__EXERCISE REQUIREMENTS__. Take every line from the listing below that includes "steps" and copy it.

BEGIN

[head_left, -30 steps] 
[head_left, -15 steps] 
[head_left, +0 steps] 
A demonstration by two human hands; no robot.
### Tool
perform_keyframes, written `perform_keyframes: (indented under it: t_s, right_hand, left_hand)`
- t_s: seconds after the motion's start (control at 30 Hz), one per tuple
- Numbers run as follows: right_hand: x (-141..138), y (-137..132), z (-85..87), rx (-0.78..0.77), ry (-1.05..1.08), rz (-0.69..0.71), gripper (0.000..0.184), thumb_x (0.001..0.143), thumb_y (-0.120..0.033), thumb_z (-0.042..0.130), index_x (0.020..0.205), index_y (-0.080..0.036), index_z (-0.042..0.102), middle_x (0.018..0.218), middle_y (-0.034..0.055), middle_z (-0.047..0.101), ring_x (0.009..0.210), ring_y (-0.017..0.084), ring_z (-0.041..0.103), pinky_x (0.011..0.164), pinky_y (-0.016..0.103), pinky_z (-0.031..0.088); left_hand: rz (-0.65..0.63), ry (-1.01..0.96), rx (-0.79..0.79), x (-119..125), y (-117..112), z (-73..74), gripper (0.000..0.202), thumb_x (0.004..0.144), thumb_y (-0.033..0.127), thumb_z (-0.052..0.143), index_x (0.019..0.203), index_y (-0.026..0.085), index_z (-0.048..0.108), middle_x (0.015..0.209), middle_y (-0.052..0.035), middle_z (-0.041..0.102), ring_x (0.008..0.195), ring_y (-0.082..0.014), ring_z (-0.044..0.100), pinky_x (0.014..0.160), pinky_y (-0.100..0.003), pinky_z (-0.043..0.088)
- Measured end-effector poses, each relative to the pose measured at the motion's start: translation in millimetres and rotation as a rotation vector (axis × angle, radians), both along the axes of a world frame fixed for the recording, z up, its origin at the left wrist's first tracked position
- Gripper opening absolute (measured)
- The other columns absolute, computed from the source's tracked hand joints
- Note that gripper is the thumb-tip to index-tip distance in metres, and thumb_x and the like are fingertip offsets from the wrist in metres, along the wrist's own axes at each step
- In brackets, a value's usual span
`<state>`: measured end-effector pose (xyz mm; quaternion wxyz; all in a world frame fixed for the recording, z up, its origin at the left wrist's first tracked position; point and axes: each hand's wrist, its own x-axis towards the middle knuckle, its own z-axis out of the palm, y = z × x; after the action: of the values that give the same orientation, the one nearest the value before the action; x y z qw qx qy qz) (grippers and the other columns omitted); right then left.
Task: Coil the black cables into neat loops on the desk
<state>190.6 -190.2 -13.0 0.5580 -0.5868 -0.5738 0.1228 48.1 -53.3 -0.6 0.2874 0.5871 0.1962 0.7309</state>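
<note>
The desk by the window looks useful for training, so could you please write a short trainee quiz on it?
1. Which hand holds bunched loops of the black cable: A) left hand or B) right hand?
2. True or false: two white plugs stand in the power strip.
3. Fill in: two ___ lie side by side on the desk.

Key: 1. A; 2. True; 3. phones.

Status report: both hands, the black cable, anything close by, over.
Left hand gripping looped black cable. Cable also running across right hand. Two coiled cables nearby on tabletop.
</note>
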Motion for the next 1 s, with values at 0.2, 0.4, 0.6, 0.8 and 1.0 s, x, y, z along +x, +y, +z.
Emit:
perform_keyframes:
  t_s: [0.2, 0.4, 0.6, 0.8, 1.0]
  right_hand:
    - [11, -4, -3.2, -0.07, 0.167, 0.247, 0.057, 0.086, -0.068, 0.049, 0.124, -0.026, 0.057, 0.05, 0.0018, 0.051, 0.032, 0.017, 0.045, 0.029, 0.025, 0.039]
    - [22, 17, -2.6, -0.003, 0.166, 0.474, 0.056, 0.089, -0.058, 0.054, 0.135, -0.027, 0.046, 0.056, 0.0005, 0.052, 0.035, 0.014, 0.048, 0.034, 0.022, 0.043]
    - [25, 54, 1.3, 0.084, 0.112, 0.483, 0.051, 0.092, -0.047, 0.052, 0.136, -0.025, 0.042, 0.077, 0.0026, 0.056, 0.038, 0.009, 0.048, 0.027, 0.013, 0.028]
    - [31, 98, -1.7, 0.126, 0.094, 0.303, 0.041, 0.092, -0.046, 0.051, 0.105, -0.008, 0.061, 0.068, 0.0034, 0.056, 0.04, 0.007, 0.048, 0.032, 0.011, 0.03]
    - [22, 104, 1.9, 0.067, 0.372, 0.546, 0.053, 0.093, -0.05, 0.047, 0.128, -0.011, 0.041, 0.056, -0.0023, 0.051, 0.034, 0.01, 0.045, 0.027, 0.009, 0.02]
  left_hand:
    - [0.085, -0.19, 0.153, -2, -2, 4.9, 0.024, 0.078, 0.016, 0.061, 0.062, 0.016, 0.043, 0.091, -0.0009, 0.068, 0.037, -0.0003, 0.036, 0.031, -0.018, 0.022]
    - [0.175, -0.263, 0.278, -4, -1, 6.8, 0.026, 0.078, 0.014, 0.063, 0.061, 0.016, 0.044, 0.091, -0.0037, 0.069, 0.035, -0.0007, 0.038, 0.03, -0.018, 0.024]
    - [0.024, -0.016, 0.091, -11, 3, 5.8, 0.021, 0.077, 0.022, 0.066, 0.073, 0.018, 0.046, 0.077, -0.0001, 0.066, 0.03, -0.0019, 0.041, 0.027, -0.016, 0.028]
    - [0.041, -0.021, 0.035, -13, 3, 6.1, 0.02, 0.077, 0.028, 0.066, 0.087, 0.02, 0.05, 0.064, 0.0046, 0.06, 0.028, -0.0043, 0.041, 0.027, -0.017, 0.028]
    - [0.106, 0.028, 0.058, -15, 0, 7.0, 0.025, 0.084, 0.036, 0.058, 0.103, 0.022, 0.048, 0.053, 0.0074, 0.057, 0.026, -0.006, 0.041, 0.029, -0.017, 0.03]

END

__WORKED SOLUTION__.
[head_left, -30 steps] 
[head_left, -15 steps] 
[head_left, +0 steps] 

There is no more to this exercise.